Há podridão extensa na finança —se estende da bandidagem de rua à da política. Isto é, crimes financeiros, gangues no controle de instituições financeiras, o crime organizado "comum" se valendo de instituições de pagamentos, "fintechs", e fundos para sumir com dinheiro, com apoio de parte da elite política graúda. Nem vamos lembrar da Americanas e de tantas empresas com balanços "com problemas".
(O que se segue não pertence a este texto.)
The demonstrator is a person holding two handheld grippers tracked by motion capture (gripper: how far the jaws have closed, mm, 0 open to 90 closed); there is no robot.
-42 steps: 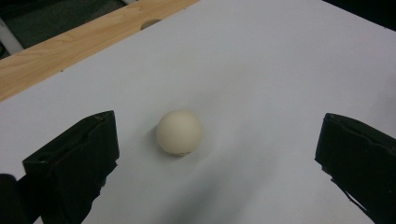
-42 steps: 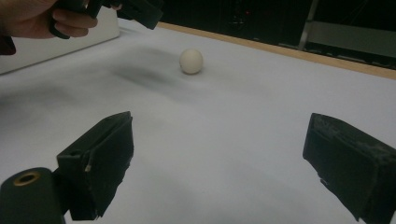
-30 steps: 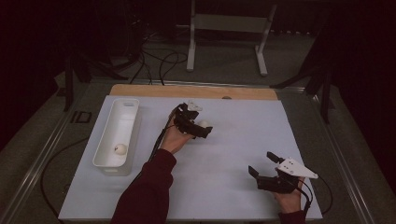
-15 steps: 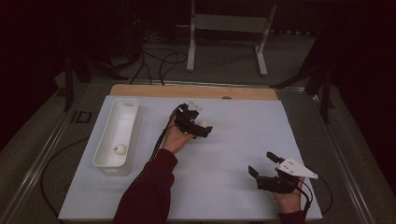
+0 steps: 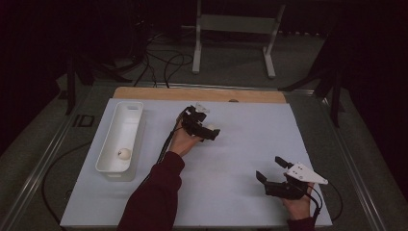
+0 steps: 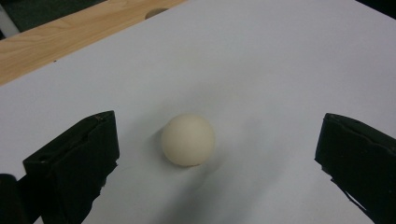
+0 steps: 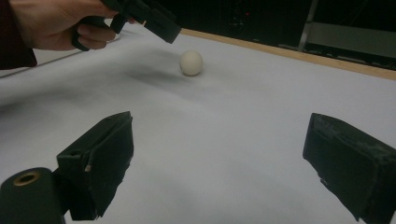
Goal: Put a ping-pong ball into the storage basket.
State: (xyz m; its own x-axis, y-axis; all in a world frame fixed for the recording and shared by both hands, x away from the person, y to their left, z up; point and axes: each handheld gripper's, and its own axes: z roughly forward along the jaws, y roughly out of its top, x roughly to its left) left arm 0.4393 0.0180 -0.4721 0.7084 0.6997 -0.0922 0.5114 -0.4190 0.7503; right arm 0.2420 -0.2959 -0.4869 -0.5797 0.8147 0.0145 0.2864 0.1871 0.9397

O Digimais pode ser um Masterzinho, diz a Polícia Federal. Ou mais do que isso. Edir Macedo, dono do banco, não ocupa ou ocupou cargo político, mas lidera corrente do evangelismo político. Ele, seus vassalos ou fiéis poderosos mandam em um partido, o Republicanos. O Congresso está à beira de aprovar mais favores tributários para igrejas.
Daniel Vorcaro, chefe de gangue que também tinha um banco, alugou ou comprou a alta ralé da República com o fim de fazer valer seus interesses no Legislativo, no Judiciário e no Executivo e em instituições de supervisão e fiscalização.
Uma elite política corrompida em tantas frentes não se ocupa do desastre. O país parece indiferente até para um apodrecimento catastrófico tal como a infiltração (ou domínio?) das facções no poder estadual no Rio de Janeiro. Ainda não sabemos das teias completas dos parlamentares que mandam na distribuição de emendas, vários deles amigos de Vorcaro e de gente dessa laia.